If a team wants to have an adult drive coach and feels that benefits the team the most, then they will. If a team wants to have an student drive coach and feels that benefits the team the most, then they will. I wouldn't try to tell them how to pick their drive team anymore than I would tell them how to build there robot.

Team 1912 just finished its 8th year and has always had student drive coaches. I have served as the drive coach for 2012 and 2013. Typically (with a few exceptions) our drive team has been composed of our build captains, with the controls captain as the drive coach, and the chassis captain, CAD captain and challenge captain as driver, operator and human player. Our captains are the students who have invested the most time, who understand the robot the best and who are the most dedicated. Our controls captain has been the drive captain for several reasons. We have always thought that someone one the drive team should know about the electronics and software. Also the control captain always must keep the big picture in mind, understanding all the components in order to integrate them in software. Its also coincided that many of our controls captains have been very, very dedicated.

Before our matches, typically our drive coach and strategist (both are students) talk to and generally touch base with our alliance partners to figure some general strategy. Pre-match we typically have all four members of the drive team involved in discussions to have everyone clued in. During a match, as drive coach I'm generally trying to do several things at once: communicate with the coaches of our alliance partners, help keep track of time, communicate with the human player and guide the general strategy of our robot.

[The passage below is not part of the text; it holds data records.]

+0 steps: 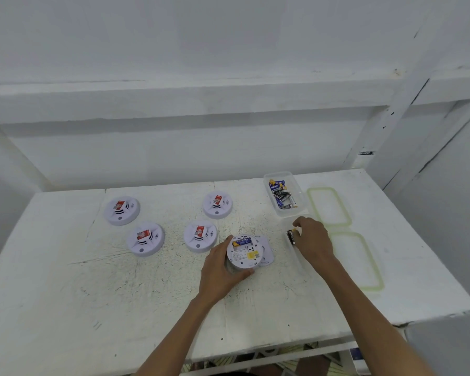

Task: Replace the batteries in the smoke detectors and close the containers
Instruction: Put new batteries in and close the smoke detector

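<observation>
Left grip [223,264] grasps upturned white detector [243,252]; right grip [314,240] pinches black battery [291,236].

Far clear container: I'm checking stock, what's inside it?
The far clear container holds a loose pile of batteries, blue and black. Lower ones are covered, so no count.

The right hand [314,240] covers most of the near clear container [297,257], whose walls barely show, and its fingers hide part of the black battery [291,237] they pinch. The left hand [223,270] hides the near side of the upturned smoke detector [244,252], which overlaps the loose cover plate [267,252]. Sticker print is too small to read. Both forearms run off the bottom edge
</observation>
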Demonstrator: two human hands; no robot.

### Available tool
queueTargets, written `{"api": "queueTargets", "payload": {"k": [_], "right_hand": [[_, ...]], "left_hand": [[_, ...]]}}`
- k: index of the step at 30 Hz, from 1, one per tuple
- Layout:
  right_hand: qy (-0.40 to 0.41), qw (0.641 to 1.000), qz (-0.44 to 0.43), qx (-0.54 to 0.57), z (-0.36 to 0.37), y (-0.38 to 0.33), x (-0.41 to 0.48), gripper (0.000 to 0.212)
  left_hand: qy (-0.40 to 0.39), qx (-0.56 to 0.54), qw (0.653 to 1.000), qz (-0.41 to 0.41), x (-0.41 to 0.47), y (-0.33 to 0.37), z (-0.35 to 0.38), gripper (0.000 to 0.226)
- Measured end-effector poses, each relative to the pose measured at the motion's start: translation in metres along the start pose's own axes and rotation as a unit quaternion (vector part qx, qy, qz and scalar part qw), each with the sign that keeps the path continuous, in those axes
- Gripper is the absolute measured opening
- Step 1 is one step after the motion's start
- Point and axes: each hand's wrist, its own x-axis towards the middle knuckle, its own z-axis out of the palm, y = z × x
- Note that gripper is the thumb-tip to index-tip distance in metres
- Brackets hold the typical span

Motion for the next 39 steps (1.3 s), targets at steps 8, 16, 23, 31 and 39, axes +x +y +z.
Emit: {"api": "queueTargets", "payload": {"k": [8,16,23,31,39], "right_hand": [[0.023,0.988,-0.141,0.053,0.008,-0.05,-0.012,0.018],[-0.15,0.947,-0.283,-0.028,0.041,-0.08,-0.016,0.021],[-0.137,0.962,-0.219,-0.09,0.049,-0.083,-0.012,0.019],[-0.142,0.966,-0.188,-0.108,0.051,-0.088,-0.02,0.029],[-0.129,0.969,-0.182,-0.105,0.056,-0.091,-0.014,0.022]], "left_hand": [[0.017,-0.025,0.999,0.03,0.001,0.006,-0.002,0.073],[0.003,-0.014,1.0,0.003,0.002,-0.006,0.004,0.098],[0.001,-0.036,0.999,0.003,0.004,-0.007,0.004,0.091],[0.012,-0.046,0.999,-0.008,0.008,-0.016,0.01,0.102],[0.006,-0.026,1.0,-0.002,0.007,-0.016,0.011,0.101]]}}
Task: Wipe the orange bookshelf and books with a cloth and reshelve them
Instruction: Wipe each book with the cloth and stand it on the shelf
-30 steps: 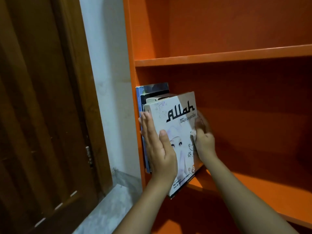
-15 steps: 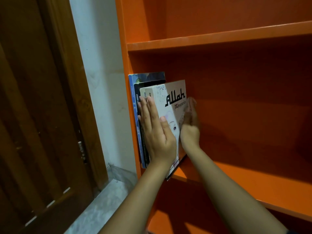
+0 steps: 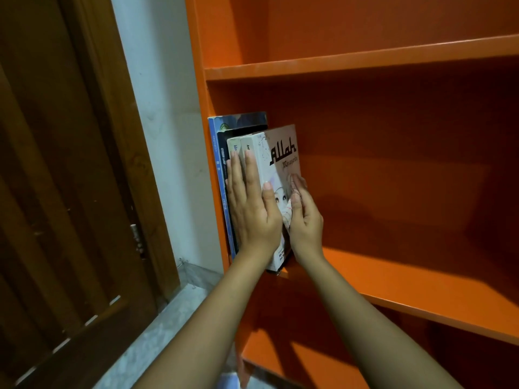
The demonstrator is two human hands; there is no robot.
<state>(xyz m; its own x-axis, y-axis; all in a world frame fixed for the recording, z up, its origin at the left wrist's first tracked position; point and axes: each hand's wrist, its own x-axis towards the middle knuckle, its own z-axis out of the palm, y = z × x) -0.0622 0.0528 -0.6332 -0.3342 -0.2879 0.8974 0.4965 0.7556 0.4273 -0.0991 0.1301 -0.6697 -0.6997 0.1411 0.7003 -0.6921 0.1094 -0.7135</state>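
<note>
Four books, as far as the spines can be counted, stand in a tight row at the nine o'clock end of the middle board (image 3: 407, 284) of the orange painted bookshelf (image 3: 219, 37). They are packed against its side panel. There is a tall, thin blue paperback (image 3: 214, 141), a black-spined book (image 3: 222, 155) and a slim pale-spined book (image 3: 233, 147). Outermost is a white paperback (image 3: 280, 153) with "Allah" in black lettering on its cover.

Every book is upright, its long axis running from six to twelve o'clock and its spine facing out toward the person.

The left hand (image 3: 250, 209) lies flat over the spines. Its fingers (image 3: 238, 169) are straight and close together, pointing to twelve o'clock, and the thumb rests on the white paperback's front edge. The right hand (image 3: 304, 220) is at three o'clock of the row, palm flat on the white cover. Its fingers (image 3: 296, 186) are also straight, pressing rather than gripping.

Both hands are already touching the row, so neither has to reach. The white paperback's lower corner appears to sit at or just over the board's front lip. The likely next step is therefore a push: the left palm toward the back panel and the right palm toward nine o'clock.

The board is bare toward three o'clock, so nothing props that side once the right hand leaves. No cloth is in view. A brown wooden door (image 3: 56, 192) and a white wall (image 3: 163, 108) lie beyond nine o'clock.
</note>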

Our driver will admit, he has complete tunnel vision and looks at nothing but our robot. Therefore it is my responsibility to keep track of all six robots; for example this year telling him which path would be most efficient from feeder station to goal. There has only been one instance where I told our operator exactly what to do. (This year during our first couple of matches our operator had the habit of firing too rapidly and not letting the discs reload. To help him establish a rhythm I would say "Fire....Fire.....Fire.....Fire". After a few matches though, he got the hang of it and that was no longer necessary).

As drive coach, I also often had a rather odd role post-match. We have had the instance (which I'm sure almost everyone has had) where the drive team gets back the pit after a not-so-great match and everyone not on the drive team wants to say what they thought could have been done differently. I don't really blame them, but situations are seen differently from behind the glass then up in the stands. On the occasions where our mentors have wanted to admonish at the drive team, I have had them tell me (as drive coach) rather than then hassle the drivers directly. Then I process the information and try to give the advice to the drivers in a more calm and applied way. Call me maternal, but I like to protect my drive team from being yelled at.

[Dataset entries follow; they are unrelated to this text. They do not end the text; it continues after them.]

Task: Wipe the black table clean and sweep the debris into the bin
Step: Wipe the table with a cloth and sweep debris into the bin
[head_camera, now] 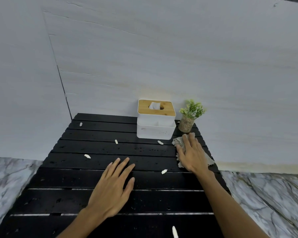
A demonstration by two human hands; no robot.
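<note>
Black slatted table (pixel 96 179) fills the foreground, scattered with white debris bits (pixel 87 156). Right hand (pixel 193 154) presses flat, fingers spread, on a grey cloth (pixel 177 141) near the far right edge. Left hand (pixel 113 188) rests palm-down, open, holding nothing, at mid-table.

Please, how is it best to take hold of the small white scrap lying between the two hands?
Pinch the white scrap across its narrow middle, coming straight down from above. It lies flat on the black table, long and thin, with clear space on both sides.
</note>
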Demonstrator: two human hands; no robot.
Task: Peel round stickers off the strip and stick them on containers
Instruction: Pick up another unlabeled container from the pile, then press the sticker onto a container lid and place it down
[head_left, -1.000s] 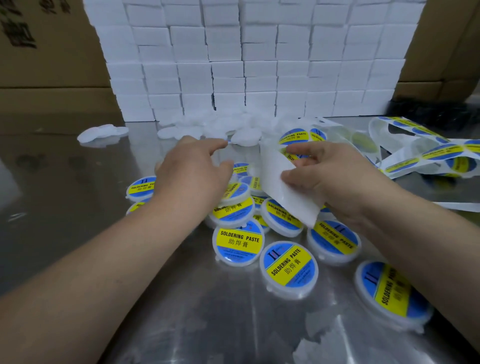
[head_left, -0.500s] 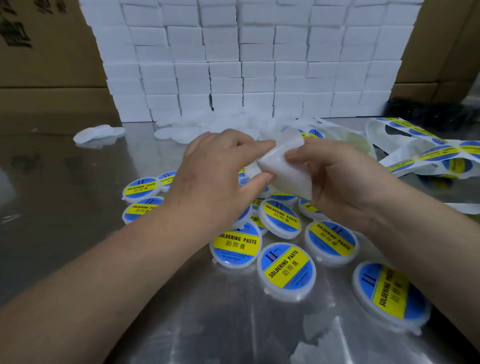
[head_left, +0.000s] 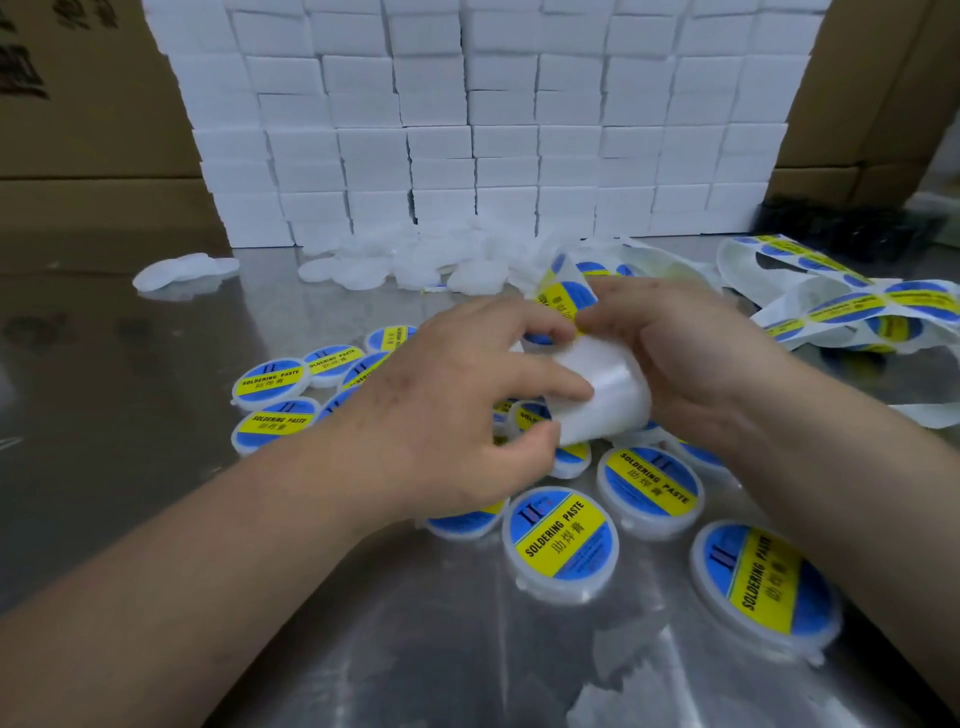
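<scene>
Frame centre: left hand (head_left: 457, 405) pinches the sticker strip (head_left: 605, 392) on its bare white backing; right hand (head_left: 696, 364) pinches it near a sticker (head_left: 563, 304), apparently. Thin, limp, tacky: hold edges.

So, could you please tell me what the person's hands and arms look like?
Both the left hand and the right hand are bare: no gloves, rings or watch show. The forearms are bare too, with no sleeves in view.

Steel table (head_left: 130, 395), white boxes (head_left: 488, 119), cardboard cartons (head_left: 93, 135) behind
</scene>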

As a student drive coach, there has been several occasions where I have felt disrespected or looked down upon my adult drive coaches. I do my best to keep a calm face and not get too frustrated. I don't like it and while I try not to keep any grudges, it does leave a temporarily sour taste in my mouth. I also remember being treated with nothing but respect by many fellow drive coaches, student or adults.

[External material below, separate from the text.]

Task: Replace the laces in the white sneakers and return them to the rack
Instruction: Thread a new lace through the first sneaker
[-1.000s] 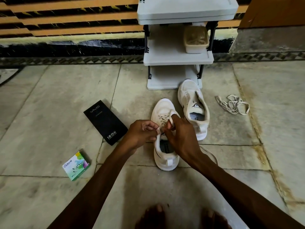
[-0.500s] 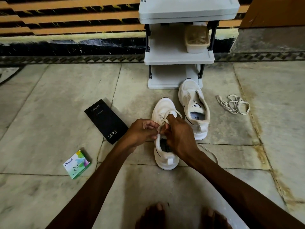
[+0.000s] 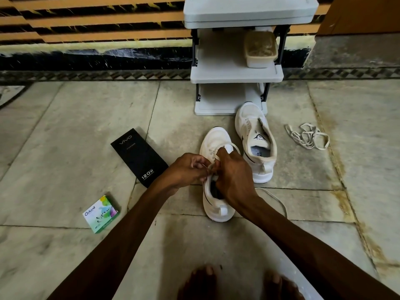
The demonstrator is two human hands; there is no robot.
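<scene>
Progress: lacing of the near sneaker (image 3: 216, 210) looked partly done. Crossings showed over its forefoot beyond the hands, and a slack run of the new lace (image 3: 275, 197) trailed on the floor to the right of its heel.
Remaining: the far sneaker (image 3: 249, 124) stood unlaced with its tongue up, and neither shoe was on the rack (image 3: 236, 74).
Tangled laces (image 3: 307, 137): heaped on the floor, well right of the far sneaker and probably the removed ones.
Left hand (image 3: 188, 167): set at the left side of the shoe's throat, fingers curled, fingertips pinching a thin strand of the new lace.
Right hand (image 3: 233, 178): arched over the shoe's opening, fingers curled together, gripping a white loop of lace at its far edge.
Location: both sneakers sat on the floor, toes pointing far. The far sneaker's toe was just beside the rack's base.
</scene>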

Personally I will always lean towards student drive coaches. I think its important for a student to assume that responsibility and that it helps students grow as leaders. Weird thing about the mentors of 1912: they refused to be the drive coach. They are of the firm opinion that a student should be drive coach and the majority of our lead technical mentors have been very passionate about that. Thinking back, our mentors almost never ever drive the robot, even at the build space or on demos. They simply see that as something we kids do.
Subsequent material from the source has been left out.